Segundo declaração do motorista Carlos Alberto Dezan, que fazia a linha 101, o aposentado teria descido no ponto em frente à Epesmel acompanhado de outra pessoa, aparentando 35 anos de idade. Poucos metros adiante, o motorista percebeu pelo retrovisor que João Oberto estava caído e desceu para prestar socorro. Em seguida, chamou o Siate, que chegou ao local minutos depois e fez o atendimento.
O motorista declarou também que quando partiu do ponto da Epesmel, não sentiu qualquer tranco no veículo que indicasse que ele tenha passado por sobre o pé direito do aposentado.
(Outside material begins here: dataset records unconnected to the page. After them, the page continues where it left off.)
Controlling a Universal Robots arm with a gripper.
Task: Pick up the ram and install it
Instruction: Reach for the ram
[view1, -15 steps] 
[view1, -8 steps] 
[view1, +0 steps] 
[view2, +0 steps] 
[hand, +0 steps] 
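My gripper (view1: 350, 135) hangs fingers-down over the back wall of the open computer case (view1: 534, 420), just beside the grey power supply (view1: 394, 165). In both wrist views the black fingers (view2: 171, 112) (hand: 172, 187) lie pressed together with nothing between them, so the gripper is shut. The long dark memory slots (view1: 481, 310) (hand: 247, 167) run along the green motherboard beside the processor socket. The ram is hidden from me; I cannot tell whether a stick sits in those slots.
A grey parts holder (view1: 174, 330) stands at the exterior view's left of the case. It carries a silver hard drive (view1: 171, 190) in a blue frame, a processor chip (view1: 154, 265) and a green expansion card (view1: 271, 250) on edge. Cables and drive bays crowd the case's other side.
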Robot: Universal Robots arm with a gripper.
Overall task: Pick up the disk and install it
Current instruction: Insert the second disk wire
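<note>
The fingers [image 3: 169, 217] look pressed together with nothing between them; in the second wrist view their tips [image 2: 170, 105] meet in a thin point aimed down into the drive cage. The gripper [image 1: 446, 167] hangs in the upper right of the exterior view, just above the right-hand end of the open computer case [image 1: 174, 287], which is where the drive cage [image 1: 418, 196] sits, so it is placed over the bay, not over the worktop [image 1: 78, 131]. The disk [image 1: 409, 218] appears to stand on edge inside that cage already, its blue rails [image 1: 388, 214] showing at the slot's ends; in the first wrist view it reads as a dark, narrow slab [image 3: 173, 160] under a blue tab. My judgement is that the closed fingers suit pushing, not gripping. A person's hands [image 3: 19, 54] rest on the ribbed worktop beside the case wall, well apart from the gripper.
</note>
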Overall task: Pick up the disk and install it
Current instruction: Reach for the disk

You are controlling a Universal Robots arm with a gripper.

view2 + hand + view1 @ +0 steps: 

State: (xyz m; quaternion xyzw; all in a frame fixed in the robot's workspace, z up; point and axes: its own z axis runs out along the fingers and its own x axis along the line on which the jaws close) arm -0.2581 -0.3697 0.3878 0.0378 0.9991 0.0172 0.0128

Além disso, informou o motorista, quando isso acontece normalmente ocorre esmagamento do órgão atingido - mas não foi este o caso de João Oberto. Algumas testemunhas que estavam no veículo confirmaram a versão do motorista, o que fez a empresa concluir que o aposentado caiu sozinho.
Também segundo relatório montado pela empresa para avaliar o caso, a advogada da TCGL, Sônia Maria Chalo relatou que o aposentado procurou a empresa pedindo dinheiro - até R$ 3 mil, segundo ela. A advogada ainda informou que ofereceu uma ajuda de custo, no valor de um salário mínimo, que não foi aceito pelo aposentado. Orientou também que ele trouxesse os recibos de remédios comprados, para tentar ressarcimento através do seguro obrigatório. O aposentado também não respondeu.
A assessoria de imprensa informou ainda que o procedimento da TCGL, em caso de acidente com vítima e participação de ônibus da empresa, é pagar toda a medicação necessária através do seguro obrigatório do veículo. O valor do seguro é de aproximadamente R$ 1,5 mil para medicação e mais R$ 5 mil em caso de morte. (L.H.)